Source material section start

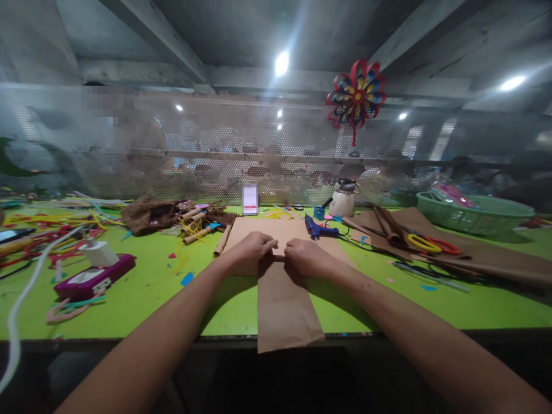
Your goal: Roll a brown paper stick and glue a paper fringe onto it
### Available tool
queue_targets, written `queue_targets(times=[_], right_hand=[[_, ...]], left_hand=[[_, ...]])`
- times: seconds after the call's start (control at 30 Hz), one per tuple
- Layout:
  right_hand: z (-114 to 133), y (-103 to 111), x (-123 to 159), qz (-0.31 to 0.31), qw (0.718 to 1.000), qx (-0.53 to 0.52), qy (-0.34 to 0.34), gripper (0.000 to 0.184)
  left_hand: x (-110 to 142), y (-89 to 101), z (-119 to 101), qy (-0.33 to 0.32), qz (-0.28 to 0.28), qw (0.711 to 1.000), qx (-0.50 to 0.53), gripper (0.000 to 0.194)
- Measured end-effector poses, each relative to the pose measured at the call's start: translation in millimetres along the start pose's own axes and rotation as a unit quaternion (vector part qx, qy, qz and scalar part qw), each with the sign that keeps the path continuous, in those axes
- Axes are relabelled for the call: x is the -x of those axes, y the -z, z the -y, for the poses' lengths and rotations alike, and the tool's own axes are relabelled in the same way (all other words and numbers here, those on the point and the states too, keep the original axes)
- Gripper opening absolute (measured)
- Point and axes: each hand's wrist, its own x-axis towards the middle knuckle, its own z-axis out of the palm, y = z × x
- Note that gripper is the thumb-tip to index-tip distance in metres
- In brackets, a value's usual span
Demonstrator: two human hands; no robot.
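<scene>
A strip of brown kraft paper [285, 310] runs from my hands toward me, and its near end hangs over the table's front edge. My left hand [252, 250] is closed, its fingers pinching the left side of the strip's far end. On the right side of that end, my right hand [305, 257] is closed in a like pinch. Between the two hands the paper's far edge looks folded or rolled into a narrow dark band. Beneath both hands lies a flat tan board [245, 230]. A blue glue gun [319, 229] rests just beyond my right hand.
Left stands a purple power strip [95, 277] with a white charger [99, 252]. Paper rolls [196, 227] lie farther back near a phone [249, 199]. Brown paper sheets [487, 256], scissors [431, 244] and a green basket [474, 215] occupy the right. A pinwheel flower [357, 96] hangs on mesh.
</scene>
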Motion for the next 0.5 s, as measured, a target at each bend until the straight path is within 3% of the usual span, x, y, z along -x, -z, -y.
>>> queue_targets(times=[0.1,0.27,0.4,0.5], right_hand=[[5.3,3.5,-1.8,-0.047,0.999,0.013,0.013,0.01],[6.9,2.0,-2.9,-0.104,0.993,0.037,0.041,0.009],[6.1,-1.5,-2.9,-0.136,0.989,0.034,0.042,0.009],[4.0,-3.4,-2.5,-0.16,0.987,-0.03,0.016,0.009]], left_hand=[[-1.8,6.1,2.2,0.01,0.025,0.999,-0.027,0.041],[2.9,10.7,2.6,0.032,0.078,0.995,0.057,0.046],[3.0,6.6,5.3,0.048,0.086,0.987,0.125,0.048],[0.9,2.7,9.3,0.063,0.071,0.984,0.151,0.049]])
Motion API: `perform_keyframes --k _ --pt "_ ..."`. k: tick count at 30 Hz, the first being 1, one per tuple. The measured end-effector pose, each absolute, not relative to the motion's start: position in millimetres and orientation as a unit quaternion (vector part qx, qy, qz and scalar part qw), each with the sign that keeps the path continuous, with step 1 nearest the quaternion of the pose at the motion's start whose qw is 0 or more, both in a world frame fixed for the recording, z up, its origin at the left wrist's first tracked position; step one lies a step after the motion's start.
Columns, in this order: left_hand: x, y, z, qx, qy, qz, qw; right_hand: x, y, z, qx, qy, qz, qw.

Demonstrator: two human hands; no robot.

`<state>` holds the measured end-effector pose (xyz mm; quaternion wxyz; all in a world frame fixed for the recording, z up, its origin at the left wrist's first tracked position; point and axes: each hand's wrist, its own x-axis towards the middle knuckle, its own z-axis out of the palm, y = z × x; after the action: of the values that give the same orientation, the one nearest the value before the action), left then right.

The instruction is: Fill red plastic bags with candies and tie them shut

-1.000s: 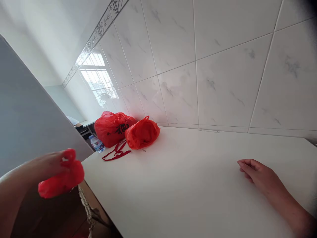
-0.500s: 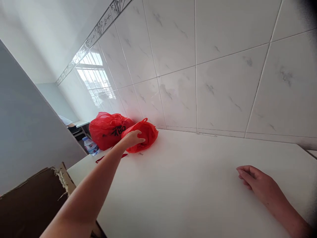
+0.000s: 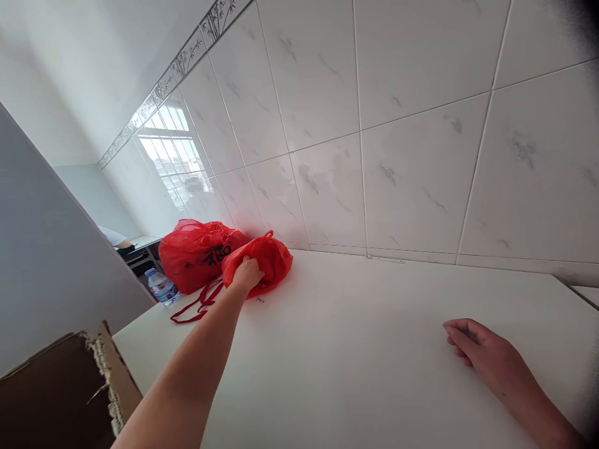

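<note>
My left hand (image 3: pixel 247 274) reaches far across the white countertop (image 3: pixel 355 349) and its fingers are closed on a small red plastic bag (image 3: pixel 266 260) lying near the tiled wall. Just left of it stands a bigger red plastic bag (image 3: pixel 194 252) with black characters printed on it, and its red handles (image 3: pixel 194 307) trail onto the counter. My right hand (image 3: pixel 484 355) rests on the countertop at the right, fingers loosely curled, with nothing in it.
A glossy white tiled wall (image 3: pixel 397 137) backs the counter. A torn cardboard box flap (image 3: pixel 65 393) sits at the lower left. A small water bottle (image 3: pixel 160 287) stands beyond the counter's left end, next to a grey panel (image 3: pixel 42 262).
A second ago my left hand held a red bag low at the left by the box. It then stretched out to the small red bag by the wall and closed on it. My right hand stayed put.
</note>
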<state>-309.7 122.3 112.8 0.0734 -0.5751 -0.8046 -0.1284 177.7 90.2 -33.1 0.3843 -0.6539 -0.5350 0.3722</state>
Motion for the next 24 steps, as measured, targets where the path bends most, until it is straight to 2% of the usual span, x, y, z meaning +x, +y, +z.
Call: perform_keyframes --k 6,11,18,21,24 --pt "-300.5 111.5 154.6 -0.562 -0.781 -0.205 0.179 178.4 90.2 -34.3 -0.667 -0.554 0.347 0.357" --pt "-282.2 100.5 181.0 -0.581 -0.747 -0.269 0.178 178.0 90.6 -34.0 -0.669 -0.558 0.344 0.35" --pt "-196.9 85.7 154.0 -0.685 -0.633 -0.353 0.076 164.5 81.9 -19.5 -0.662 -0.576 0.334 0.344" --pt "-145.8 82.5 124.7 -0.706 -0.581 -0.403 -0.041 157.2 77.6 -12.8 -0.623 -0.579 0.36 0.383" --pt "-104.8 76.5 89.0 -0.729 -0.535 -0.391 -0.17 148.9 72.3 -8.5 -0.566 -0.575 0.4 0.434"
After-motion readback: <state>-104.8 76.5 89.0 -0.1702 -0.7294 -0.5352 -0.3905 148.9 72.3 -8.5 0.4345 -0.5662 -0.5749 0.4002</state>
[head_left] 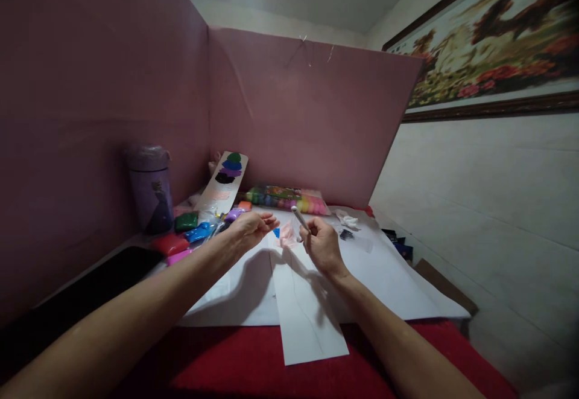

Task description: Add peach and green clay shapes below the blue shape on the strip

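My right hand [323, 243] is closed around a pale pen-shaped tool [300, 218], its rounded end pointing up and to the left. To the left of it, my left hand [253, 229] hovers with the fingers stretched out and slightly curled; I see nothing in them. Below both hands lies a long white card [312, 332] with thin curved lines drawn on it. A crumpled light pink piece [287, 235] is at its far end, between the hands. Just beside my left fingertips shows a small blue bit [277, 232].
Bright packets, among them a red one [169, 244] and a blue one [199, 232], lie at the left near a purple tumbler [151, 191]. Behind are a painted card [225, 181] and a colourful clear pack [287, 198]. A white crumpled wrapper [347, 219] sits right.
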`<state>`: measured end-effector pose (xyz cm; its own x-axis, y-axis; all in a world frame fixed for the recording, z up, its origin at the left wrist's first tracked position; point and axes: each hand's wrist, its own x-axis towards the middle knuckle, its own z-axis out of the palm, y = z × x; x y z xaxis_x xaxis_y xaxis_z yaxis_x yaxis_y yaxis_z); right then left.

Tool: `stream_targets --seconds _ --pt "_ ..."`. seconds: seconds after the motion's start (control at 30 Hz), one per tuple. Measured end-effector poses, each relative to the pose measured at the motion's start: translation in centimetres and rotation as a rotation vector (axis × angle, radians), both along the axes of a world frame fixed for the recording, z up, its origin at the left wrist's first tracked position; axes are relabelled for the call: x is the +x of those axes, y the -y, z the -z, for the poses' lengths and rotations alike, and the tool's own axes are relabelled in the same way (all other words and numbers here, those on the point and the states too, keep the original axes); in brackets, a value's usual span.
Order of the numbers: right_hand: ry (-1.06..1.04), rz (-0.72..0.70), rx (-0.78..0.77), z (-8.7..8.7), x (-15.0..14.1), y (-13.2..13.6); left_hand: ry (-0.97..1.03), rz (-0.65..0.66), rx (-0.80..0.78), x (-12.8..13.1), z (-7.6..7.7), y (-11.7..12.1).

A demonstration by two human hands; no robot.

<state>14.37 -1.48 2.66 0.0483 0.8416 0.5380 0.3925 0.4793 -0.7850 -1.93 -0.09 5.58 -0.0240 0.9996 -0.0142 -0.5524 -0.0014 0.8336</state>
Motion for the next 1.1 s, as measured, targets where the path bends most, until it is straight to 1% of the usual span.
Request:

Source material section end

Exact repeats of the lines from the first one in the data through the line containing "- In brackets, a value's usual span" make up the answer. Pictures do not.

**Problem solution**:
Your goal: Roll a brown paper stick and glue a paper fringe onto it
### Available tool
queue_targets, written `queue_targets(times=[_], right_hand=[[_, ...]], left_hand=[[_, ...]])`
- times: seconds after the call's start (control at 30 Hz), one per tuple
- Layout:
  right_hand: z (-114 to 133), y (-103 to 111), x (-123 to 159), qz (-0.31 to 0.31), qw (0.718 to 1.000), qx (-0.53 to 0.52), qy (-0.34 to 0.34), gripper (0.000 to 0.184)
  left_hand: x (-110 to 142), y (-89 to 101), z (-119 to 101), qy (-0.33 to 0.32), qz (-0.28 to 0.28), qw (0.711 to 1.000), qx (-0.50 to 0.53), gripper (0.000 to 0.194)
- Measured end-effector poses, each relative to the pose measured at the call's start: translation in millimetres along the start pose's own axes and rotation as a unit quaternion (vector part qx, qy, qz and scalar part qw), each with the sign that keeps the path continuous, in those axes
- Axes are relabelled for the call: x is the -x of those axes, y the -z, z the -y, for the poses' lengths and rotations alike, and the tool's own axes are relabelled in the same way (all other words and numbers here, those on the point and the states too, keep the original axes)
- Gripper opening absolute (measured)
- Point and axes: each hand's wrist, its own x-axis towards the middle knuckle, its own z-axis out of the palm, y = z × x
- Note that gripper is the thumb-tip to index-tip distance in metres
- In brackets, a value's usual span

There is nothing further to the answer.